[None][chore] move some cases from post-merge to pre-merge to detect errors in early stage (NVIDIA#7699)

HuiGao-NV · MrGeva · commit a4cfaa935281 · 2025-09-21T02:58:20.000-07:00
Signed-off-by: Hui Gao &lt;huig@nvidia.com&gt;
diff --git a/tests/integration/test_lists/test-db/l0_a100.yml b/tests/integration/test_lists/test-db/l0_a100.yml
@@ -15,6 +15,7 @@ l0_a100:
   tests:
     - unittest/llmapi/test_llm_pytorch.py
     - unittest/llmapi/test_mpi_session.py # generic tests
+    - unittest/trt/model_api/test_model_quantization.py
 - condition:
     ranges:
       system_gpu_count:
@@ -65,7 +66,6 @@ l0_a100:
   - accuracy/test_cli_flow.py::TestSantacoder::test_auto_dtype # 1.5 mins
   - accuracy/test_cli_flow.py::TestGpt2::test_weight_only[int8] # 1 min
   - unittest/trt/model_api/test_model_level_api.py
-  - unittest/trt/model_api/test_model_quantization.py
   - unittest/trt/model_api/test_model_api_multi_gpu.py
   - unittest/trt/model/test_gpt_e2e.py
   - unittest/trt/model/eagle
diff --git a/tests/integration/test_lists/test-db/l0_h100.yml b/tests/integration/test_lists/test-db/l0_h100.yml
@@ -53,6 +53,7 @@ l0_h100:
   - accuracy/test_llm_api_pytorch.py::TestDeepSeekV3Lite::test_fp8_block_scales[mtp=disable-fp8kv=True-attention_dp=False-cuda_graph=True-overlap_scheduler=True-torch_compile=True]

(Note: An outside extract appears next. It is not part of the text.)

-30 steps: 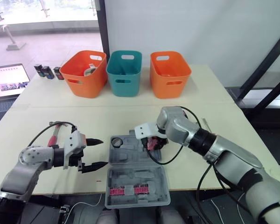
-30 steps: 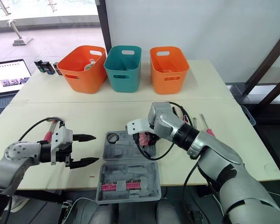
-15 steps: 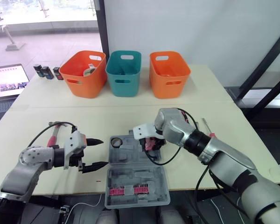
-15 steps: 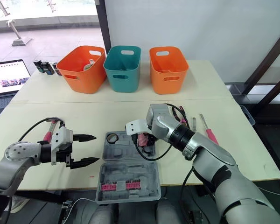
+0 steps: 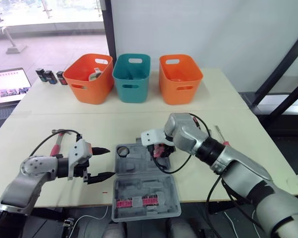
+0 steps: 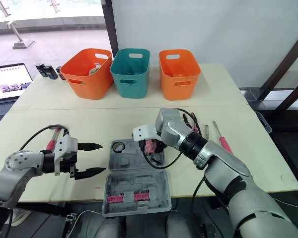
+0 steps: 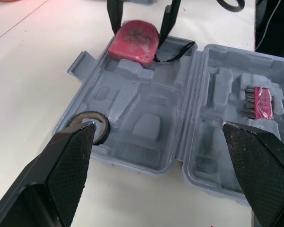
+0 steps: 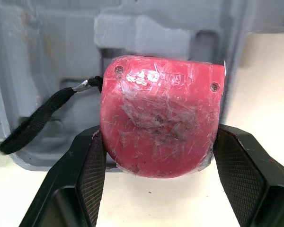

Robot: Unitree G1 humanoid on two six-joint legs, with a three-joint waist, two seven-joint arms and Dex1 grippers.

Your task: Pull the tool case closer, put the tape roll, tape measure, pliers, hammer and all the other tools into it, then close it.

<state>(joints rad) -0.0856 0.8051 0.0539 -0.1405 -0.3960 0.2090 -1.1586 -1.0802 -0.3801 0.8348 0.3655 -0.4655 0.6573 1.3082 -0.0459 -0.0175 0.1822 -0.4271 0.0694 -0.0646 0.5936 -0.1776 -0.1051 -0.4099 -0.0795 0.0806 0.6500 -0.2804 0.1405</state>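
Red scuffed tape measure (image 8: pixel 161 125), black wrist strap, plastic-wrapped

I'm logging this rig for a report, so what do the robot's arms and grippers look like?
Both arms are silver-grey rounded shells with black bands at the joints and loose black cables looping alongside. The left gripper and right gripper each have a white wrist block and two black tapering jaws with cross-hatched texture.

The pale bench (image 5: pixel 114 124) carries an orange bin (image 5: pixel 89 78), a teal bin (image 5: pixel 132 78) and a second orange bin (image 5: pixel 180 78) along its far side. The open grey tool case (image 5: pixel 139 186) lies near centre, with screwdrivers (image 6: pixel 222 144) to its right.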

   - accuracy/test_llm_api_pytorch.py::TestDeepSeekV3Lite::test_fp8_block_scales[mtp=eagle-fp8kv=True-attention_dp=True-cuda_graph=True-overlap_scheduler=True-torch_compile=False]
   - accuracy/test_llm_api_pytorch.py::TestDeepSeekV3Lite::test_fp8_block_scales[mtp=vanilla-fp8kv=True-attention_dp=False-cuda_graph=True-overlap_scheduler=True-torch_compile=True]
+  - accuracy/test_llm_api_pytorch.py::TestDeepSeekV3Lite::test_bfloat16[mtp_nextn=2-attention_dp=True-cuda_graph=True-overlap_scheduler=True-torch_compile=False-enable_chunked_prefill=False]
   - accuracy/test_llm_api_pytorch.py::TestDeepSeekV3Lite::test_no_kv_cache_reuse[quant_dtype=fp8-mtp_nextn=2-fp8kv=True-attention_dp=True-cuda_graph=True-overlap_scheduler=True]
   - accuracy/test_llm_api_pytorch.py::TestDeepSeekV3Lite::test_chunked_prefill[quant_dtype=none-kv_cache_reuse=True-fp8kv=False-overlap_scheduler=True]
   - accuracy/test_llm_api_pytorch.py::TestDeepSeekV3Lite::test_chunked_prefill[quant_dtype=none-kv_cache_reuse=False-fp8kv=False-overlap_scheduler=True]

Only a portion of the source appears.